It’s hard to imagine a world without wine.
No full-bodied reds with holiday dinners, no bubbly whites for wedding toasts, and even no cooking wine for stews or desserts. As awful as it sounds, that was reality for the United States less than a century ago.
December 5th of this year marks the 85th anniversary of the final day of the Prohibition, during which the sale, manufacturing, and distribution of any and all alcohol was illegal in the US. It was a tough time for wine lovers, and an even tougher time for winemakers.
During the 13 years of prohibition, the majority of wineries in and around Los Angeles went through the ringer.

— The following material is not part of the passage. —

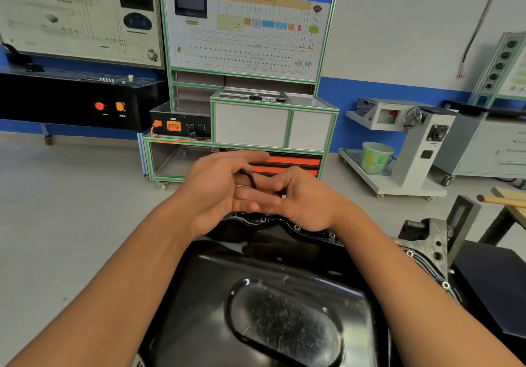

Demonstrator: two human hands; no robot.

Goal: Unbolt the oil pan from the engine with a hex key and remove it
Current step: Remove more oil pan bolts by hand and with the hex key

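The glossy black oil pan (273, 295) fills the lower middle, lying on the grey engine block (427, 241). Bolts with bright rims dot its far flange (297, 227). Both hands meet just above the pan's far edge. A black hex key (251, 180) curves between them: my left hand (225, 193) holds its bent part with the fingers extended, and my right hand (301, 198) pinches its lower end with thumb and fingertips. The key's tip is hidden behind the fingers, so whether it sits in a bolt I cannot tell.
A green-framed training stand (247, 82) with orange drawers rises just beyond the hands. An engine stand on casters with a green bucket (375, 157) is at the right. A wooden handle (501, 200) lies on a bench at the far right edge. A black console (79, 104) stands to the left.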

Most were forced to close down or convert their facilities, but it was an entirely different story for The Riboli Family of San Antonio Winery.
Through a combination of grit, determination, and community leadership, San Antonio Winery was able to survive, and even thrive, building a legacy that has lasted through the ages.
With the passage of the Volstead Act in 1919, which effectively started Prohibition in the US, winery founder Santo Cambianica had to think on his feet. Known to be a hard-working, deeply devout Catholic, Santo was able to leverage his relationships within the church community to keep the winery afloat. After receiving special permission from the Archdiocese of Los Angeles, he was allowed to make wines for sacramental and ceremonial purposes.
“Our family certainly is thankful every day for Uncle Santo’s relationship with the Catholic Church,” said 4th generation winemaker Anthony Riboli. “The idea of Prohibition was a completely foreign concept to Italian immigrants living in the United States. It was like taking away bread or pasta.”
By the time prohibition ended in 1933, the tough times were still far from over for US wineries. After the Wall Street Crash, the Great Depression devastated what little was left of the wine industry, and nearly all of Los Angeles’ 100 plus wineries were in dire straits.
However, thanks to Santo’s careful planning and continued presence in the Catholic community, The Riboli Family of San Antonio Winery flourished. Today the family’s 100 year legacy precedes itself, with San Antonio Winery holding the titles of ‘Oldest Winery in Los Angeles,’ and more recently, ‘The 2018 American Winery of the Year’ by Wine Enthusiast Magazine.
With the 3rd and 4th generations of the Riboli Family now manning the helm, and Prohibition not coming back any time soon, San Antonio Winery will continue to provide the community with an esteemed selection of award-winning wines for years to come.